**Exercise directions:**
From the first line of the material through the line containing "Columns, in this", restate everything word for word and nothing more.

**Recorded data:**

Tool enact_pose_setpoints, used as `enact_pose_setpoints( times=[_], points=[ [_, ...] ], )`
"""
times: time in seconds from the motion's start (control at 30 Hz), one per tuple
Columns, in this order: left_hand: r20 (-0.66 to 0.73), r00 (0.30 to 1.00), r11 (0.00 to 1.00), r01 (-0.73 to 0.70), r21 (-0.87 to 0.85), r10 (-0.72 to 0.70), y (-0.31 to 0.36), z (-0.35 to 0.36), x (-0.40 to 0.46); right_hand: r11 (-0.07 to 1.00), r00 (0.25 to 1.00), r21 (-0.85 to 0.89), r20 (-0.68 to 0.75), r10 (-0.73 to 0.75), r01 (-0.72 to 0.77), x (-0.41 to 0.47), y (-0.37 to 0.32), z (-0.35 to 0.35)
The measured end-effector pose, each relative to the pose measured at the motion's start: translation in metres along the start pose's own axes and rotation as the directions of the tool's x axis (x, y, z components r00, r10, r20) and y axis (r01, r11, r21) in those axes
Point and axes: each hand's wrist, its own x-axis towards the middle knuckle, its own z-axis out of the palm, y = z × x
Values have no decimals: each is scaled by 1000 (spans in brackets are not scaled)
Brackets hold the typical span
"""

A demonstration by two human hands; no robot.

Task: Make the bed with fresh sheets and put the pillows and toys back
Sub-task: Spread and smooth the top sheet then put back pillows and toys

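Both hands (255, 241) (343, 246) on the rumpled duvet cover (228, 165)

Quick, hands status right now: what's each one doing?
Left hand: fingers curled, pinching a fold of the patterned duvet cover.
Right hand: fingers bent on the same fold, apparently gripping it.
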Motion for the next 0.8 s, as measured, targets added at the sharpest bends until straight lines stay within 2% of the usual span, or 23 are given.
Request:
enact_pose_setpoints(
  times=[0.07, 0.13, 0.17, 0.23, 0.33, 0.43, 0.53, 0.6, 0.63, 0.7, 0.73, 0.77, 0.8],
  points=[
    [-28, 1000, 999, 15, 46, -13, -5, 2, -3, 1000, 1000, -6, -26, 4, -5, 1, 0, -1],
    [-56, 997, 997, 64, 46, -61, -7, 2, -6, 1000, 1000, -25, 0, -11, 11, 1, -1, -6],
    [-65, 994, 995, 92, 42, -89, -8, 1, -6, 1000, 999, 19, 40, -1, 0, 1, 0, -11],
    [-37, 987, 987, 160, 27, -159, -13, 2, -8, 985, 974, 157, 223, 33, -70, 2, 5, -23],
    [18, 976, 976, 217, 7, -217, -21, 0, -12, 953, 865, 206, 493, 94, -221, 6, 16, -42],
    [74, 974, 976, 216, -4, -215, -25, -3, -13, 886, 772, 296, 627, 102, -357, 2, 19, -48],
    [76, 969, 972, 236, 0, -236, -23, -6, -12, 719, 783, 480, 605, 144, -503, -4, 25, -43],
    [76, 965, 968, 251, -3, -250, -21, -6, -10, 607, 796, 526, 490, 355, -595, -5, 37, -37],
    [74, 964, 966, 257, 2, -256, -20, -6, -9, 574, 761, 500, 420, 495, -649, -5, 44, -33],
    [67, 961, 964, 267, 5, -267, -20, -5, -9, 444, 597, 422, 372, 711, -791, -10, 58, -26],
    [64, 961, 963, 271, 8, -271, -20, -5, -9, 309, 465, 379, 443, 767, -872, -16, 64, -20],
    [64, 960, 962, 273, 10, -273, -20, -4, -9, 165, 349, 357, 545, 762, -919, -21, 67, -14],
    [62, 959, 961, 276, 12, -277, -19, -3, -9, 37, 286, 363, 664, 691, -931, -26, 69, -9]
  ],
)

**Solution for this exercise:**
Tool enact_pose_setpoints, used as `enact_pose_setpoints( times=[_], points=[ [_, ...] ], )`
"""
times: time in seconds from the motion's start (control at 30 Hz), one per tuple
Columns, in this order: left_hand: r20 (-0.66 to 0.73), r00 (0.30 to 1.00), r11 (0.00 to 1.00), r01 (-0.73 to 0.70), r21 (-0.87 to 0.85), r10 (-0.72 to 0.70), y (-0.31 to 0.36), z (-0.35 to 0.36), x (-0.40 to 0.46); right_hand: r11 (-0.07 to 1.00), r00 (0.25 to 1.00), r21 (-0.85 to 0.89), r20 (-0.68 to 0.75), r10 (-0.73 to 0.75), r01 (-0.72 to 0.77), x (-0.41 to 0.47), y (-0.37 to 0.32), z (-0.35 to 0.35)

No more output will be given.